## RECORDED DATA:
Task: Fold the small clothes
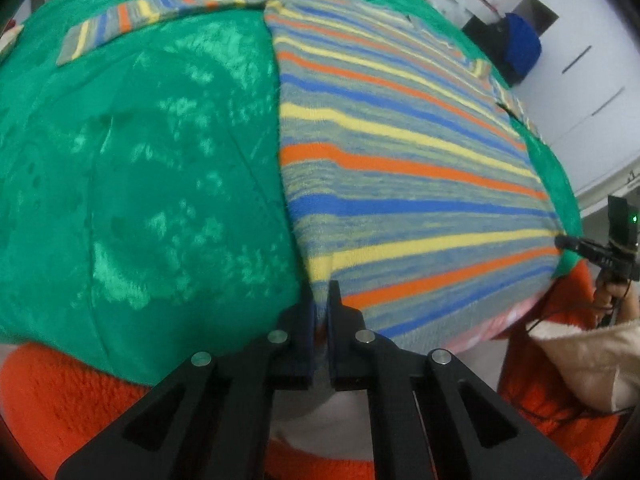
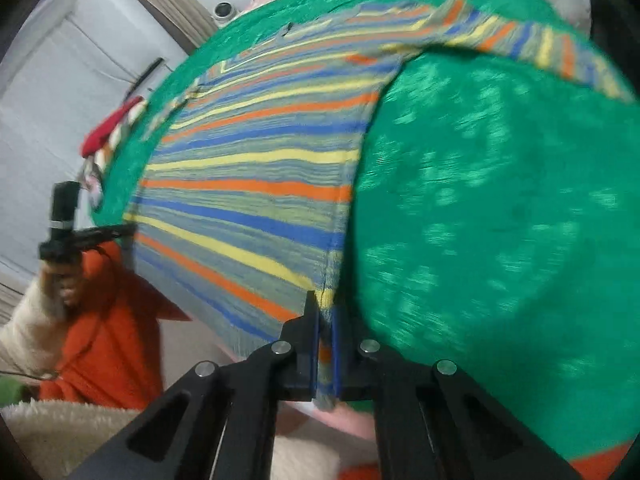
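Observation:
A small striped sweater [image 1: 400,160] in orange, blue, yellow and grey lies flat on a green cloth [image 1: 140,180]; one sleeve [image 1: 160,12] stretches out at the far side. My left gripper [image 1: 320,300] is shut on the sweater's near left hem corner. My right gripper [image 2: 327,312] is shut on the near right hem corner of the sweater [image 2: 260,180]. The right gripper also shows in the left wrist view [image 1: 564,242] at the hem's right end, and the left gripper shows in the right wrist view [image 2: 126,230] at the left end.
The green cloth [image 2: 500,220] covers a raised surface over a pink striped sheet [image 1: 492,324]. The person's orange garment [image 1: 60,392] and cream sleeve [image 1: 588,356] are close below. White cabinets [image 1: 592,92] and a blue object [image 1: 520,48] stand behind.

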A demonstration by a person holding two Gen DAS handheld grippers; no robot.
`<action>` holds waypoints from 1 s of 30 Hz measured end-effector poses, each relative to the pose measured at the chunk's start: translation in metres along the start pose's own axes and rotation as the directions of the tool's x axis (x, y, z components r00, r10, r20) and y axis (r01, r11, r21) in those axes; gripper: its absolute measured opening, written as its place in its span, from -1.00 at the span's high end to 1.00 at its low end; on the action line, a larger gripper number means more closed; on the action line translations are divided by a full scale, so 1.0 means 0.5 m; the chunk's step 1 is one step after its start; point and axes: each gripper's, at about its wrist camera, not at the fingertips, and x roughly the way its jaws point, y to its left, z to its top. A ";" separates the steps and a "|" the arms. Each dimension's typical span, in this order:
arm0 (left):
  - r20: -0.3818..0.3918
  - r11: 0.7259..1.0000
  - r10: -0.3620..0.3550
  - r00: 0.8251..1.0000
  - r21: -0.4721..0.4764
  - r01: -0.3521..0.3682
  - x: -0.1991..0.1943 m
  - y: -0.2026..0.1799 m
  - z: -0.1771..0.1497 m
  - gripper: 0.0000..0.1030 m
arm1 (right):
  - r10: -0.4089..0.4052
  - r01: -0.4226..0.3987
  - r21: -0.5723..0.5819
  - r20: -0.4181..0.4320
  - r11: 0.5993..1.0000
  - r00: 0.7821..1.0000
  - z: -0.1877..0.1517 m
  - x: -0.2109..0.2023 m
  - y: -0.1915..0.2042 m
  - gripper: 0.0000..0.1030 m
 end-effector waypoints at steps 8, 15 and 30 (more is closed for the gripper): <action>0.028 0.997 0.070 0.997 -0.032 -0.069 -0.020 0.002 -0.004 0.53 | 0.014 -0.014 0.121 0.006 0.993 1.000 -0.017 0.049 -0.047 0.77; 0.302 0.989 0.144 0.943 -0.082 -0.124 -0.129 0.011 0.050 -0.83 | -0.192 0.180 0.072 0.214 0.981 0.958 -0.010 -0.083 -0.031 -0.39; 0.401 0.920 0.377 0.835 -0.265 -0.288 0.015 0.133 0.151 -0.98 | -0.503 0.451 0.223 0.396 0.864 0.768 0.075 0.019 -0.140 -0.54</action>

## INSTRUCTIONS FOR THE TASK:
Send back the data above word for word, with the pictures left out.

## ANSWER FOR THE TASK:
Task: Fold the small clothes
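Observation:
A small striped sweater [image 1: 400,160] in orange, blue, yellow and grey lies flat on a green cloth [image 1: 140,180]; one sleeve [image 1: 160,12] stretches out at the far side. My left gripper [image 1: 320,300] is shut on the sweater's near left hem corner. My right gripper [image 2: 327,312] is shut on the near right hem corner of the sweater [image 2: 260,180]. The right gripper also shows in the left wrist view [image 1: 564,242] at the hem's right end, and the left gripper shows in the right wrist view [image 2: 126,230] at the left end.
The green cloth [image 2: 500,220] covers a raised surface over a pink striped sheet [image 1: 492,324]. The person's orange garment [image 1: 60,392] and cream sleeve [image 1: 588,356] are close below. White cabinets [image 1: 592,92] and a blue object [image 1: 520,48] stand behind.
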
A demonstration by a person holding two Gen DAS handheld grippers; no robot.
`<action>` holds waypoints from 1 s of 30 Hz measured end-effector poses, each relative to the pose measured at the chunk's start: translation in metres along the start pose's own axes and rotation as the directions of the tool's x axis (x, y, z components r00, r10, r20) and y axis (r01, r11, r21) in those axes; gripper: its absolute measured opening, written as its place in its span, from -1.00 at the span's high end to 1.00 at its low end; on the action line, a larger gripper number means more closed; on the action line translations are divided by a full scale, so 1.0 means 0.5 m; the chunk's step 1 is one step after its start; point and axes: each gripper's, at about its wrist camera, not at the fingertips, and x roughly the way its jaws point, y to its left, z to its top. A ";" separates the steps and a "|" the arms. Each dimension's typical span, in this order:
arm0 (left):
  - r20: -0.3818..0.3918
  - r11: 0.7259..1.0000
  - r10: -0.3620..0.3550
  - r00: 0.8251..1.0000
  - r21: -0.4721..0.4764
  - r01: -0.3521..0.3682
  - x: -0.1991..0.1943 m
  - y: -0.2026..0.1799 m
  - z: -0.1771..0.1497 m
  - gripper: 0.0000..0.1030 m
arm1 (right):
  - r10: -0.4089..0.4052
  - r01: -0.4226..0.3987
  - r21: -0.5723..0.5819
  - r20: -0.4181..0.4320
  - r11: 0.5993..1.0000
  - r00: 0.7821..1.0000
  - z: -0.1877..0.1517 m
  - x: -0.2109..0.2023 m
  - y: -0.1915..0.2042 m
  - gripper: 0.0000..0.1030 m
 end-effector waypoints at steps 8, 15 and 30 (more is closed for the gripper): <action>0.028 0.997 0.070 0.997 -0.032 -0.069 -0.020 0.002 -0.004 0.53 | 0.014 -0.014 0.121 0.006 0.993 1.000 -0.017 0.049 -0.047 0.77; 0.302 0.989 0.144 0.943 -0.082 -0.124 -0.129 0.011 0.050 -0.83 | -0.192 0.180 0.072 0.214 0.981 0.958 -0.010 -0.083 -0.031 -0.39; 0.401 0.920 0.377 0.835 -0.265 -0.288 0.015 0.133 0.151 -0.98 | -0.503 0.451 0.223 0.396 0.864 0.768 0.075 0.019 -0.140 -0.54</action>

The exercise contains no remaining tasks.